#### WHAT IS NEEDED:
Keep the images out while you retype all of the data exactly.

#### MATERIAL PROVIDED:
------------------------------------------------------------

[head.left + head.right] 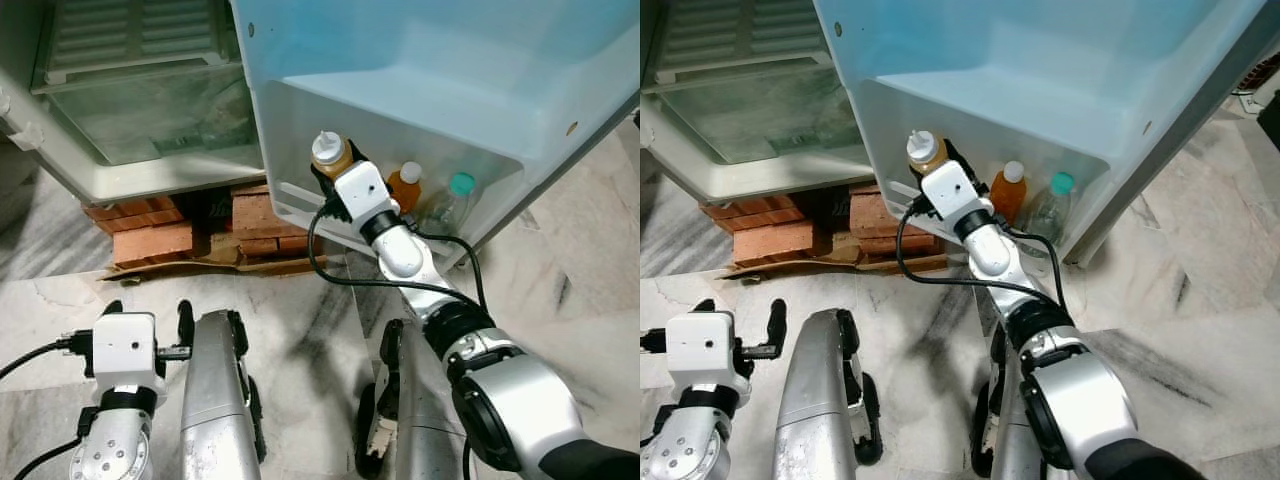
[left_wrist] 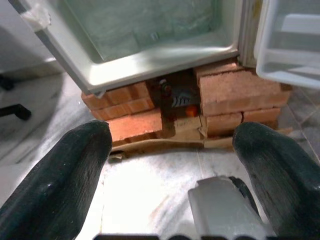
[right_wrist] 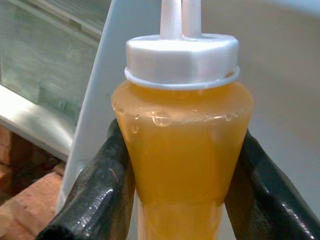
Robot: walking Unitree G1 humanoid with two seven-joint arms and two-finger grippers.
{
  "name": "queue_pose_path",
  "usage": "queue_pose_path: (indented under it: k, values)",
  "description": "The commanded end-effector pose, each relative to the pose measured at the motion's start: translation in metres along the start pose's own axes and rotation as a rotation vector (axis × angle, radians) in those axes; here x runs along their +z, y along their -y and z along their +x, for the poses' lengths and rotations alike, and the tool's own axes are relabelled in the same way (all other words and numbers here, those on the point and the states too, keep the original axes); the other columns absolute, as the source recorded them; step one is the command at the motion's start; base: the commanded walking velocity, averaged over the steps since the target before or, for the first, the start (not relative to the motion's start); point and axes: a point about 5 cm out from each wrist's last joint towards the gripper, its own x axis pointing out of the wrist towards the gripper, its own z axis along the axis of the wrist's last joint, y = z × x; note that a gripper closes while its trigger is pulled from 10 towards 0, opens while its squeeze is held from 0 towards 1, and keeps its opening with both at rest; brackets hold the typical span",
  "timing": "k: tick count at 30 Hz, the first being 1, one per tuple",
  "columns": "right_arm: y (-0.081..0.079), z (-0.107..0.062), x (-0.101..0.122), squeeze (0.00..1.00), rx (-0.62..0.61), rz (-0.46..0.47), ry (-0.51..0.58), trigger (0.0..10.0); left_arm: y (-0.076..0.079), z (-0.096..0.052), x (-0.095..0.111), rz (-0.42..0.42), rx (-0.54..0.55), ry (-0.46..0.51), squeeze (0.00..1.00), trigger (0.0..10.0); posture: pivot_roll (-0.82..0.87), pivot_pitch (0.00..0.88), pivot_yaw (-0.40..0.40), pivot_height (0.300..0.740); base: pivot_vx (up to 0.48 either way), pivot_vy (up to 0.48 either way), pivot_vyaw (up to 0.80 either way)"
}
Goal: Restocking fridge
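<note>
The right arm reaches forward and up, fully extended, its wrist camera block facing the head. The right gripper (image 3: 182, 165) has both black fingers (image 3: 95, 190) pressed against what it holds. The left gripper (image 2: 175, 165) hangs low, fingers spread wide apart.

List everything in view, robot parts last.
squeeze bottle: one, amber liquid, white cap, held at the door shelf
juice bottle: one, orange, white cap, in the door shelf
clear bottle: one, teal cap, in the door shelf
fridge door: one, pale blue, open
bricks: several, red, under the fridge
right gripper: shut on the squeeze bottle
left gripper: open, low over the floor
</note>
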Motion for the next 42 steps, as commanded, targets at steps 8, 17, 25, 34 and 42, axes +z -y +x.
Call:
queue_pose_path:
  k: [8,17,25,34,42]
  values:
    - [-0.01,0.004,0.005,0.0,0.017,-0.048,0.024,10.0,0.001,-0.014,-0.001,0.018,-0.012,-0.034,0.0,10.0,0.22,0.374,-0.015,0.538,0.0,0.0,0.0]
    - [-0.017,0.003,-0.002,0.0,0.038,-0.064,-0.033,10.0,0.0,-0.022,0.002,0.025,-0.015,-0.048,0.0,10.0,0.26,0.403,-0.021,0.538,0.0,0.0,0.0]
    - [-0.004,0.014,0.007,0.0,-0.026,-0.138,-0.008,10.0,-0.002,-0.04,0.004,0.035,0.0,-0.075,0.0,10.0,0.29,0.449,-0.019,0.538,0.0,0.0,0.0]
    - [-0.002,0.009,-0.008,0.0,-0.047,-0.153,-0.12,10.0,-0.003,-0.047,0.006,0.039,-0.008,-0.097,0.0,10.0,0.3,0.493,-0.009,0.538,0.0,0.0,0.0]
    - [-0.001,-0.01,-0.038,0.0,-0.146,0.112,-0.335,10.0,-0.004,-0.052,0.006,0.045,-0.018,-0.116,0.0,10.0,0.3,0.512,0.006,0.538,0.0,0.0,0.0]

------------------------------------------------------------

#### RESPONSE BOX:
[head.left + head.right] 
[left_wrist] 
[right_wrist] 
Robot: walking Unitree G1 humanoid with two seven-joint arms and two-finger grippers.
{
  "name": "queue_pose_path",
  "usage": "queue_pose_path: (indented under it: k, values)",
  "description": "The commanded end-effector pose, each relative to the pose measured at the motion's start: translation in metres along the start pose's own axes and rotation as a rotation vector (axis × angle, radians) in those axes; here x runs along their +z, y along their -y and z along their +x, for the poses' lengths and rotations alike, and the tool's own axes are relabelled in the same way (all other words and numbers here, those on the point and the states too, keep the original axes); the other columns absolute, as the source recorded them; step one is the command at the motion's start; base: the commanded walking velocity, averaged over the steps since the target before or, for the first, the start (not relative to the motion's start); point and axes: a point about 5 cm out from each wrist's last joint towards the gripper, its own x axis pointing out of the wrist towards the gripper, its own z axis along the axis of the wrist's last joint, y = z × x; note that a gripper closes while its trigger is pulled from 10 towards 0, opens while its squeeze is held from 0 towards 1, and keeps its opening with both at rest; brackets hold the typical span",
  "timing": "k: tick count at 30 Hz, the first being 1, one per tuple",
  "columns": "right_arm: y (-0.081..0.079), z (-0.107..0.062), x (-0.101..0.122), squeeze (0.00..1.00), rx (-0.62..0.61), rz (-0.46..0.47), ry (-0.51..0.58), trigger (0.0..10.0); left_arm: y (-0.076..0.079), z (-0.096..0.052), x (-0.095..0.111), rz (-0.42..0.42), rx (-0.54..0.55), ry (-0.46..0.51), squeeze (0.00..1.00), trigger (0.0..10.0); posture: pivot_roll (-0.82..0.87), pivot_pitch (0.00..0.88), pivot_yaw (-0.40..0.40), pivot_height (0.300..0.740); base: pivot_vx (up to 0.48 either way), pivot_vy (up to 0.48 either way), pivot_vyaw (up to 0.80 either way)"
}
Goal: Restocking fridge
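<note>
The right arm reaches forward and up, fully extended, its wrist camera block facing the head. The right gripper (image 3: 182, 165) has both black fingers (image 3: 95, 190) pressed against what it holds. The left gripper (image 2: 175, 165) hangs low, fingers spread wide apart.

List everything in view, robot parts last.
squeeze bottle: one, amber liquid, white cap, held at the door shelf
juice bottle: one, orange, white cap, in the door shelf
clear bottle: one, teal cap, in the door shelf
fridge door: one, pale blue, open
bricks: several, red, under the fridge
right gripper: shut on the squeeze bottle
left gripper: open, low over the floor
</note>
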Motion for the next 42 steps, as commanded, targets at steps 8, 17, 25, 34 and 42, axes +z -y +x.
Call:
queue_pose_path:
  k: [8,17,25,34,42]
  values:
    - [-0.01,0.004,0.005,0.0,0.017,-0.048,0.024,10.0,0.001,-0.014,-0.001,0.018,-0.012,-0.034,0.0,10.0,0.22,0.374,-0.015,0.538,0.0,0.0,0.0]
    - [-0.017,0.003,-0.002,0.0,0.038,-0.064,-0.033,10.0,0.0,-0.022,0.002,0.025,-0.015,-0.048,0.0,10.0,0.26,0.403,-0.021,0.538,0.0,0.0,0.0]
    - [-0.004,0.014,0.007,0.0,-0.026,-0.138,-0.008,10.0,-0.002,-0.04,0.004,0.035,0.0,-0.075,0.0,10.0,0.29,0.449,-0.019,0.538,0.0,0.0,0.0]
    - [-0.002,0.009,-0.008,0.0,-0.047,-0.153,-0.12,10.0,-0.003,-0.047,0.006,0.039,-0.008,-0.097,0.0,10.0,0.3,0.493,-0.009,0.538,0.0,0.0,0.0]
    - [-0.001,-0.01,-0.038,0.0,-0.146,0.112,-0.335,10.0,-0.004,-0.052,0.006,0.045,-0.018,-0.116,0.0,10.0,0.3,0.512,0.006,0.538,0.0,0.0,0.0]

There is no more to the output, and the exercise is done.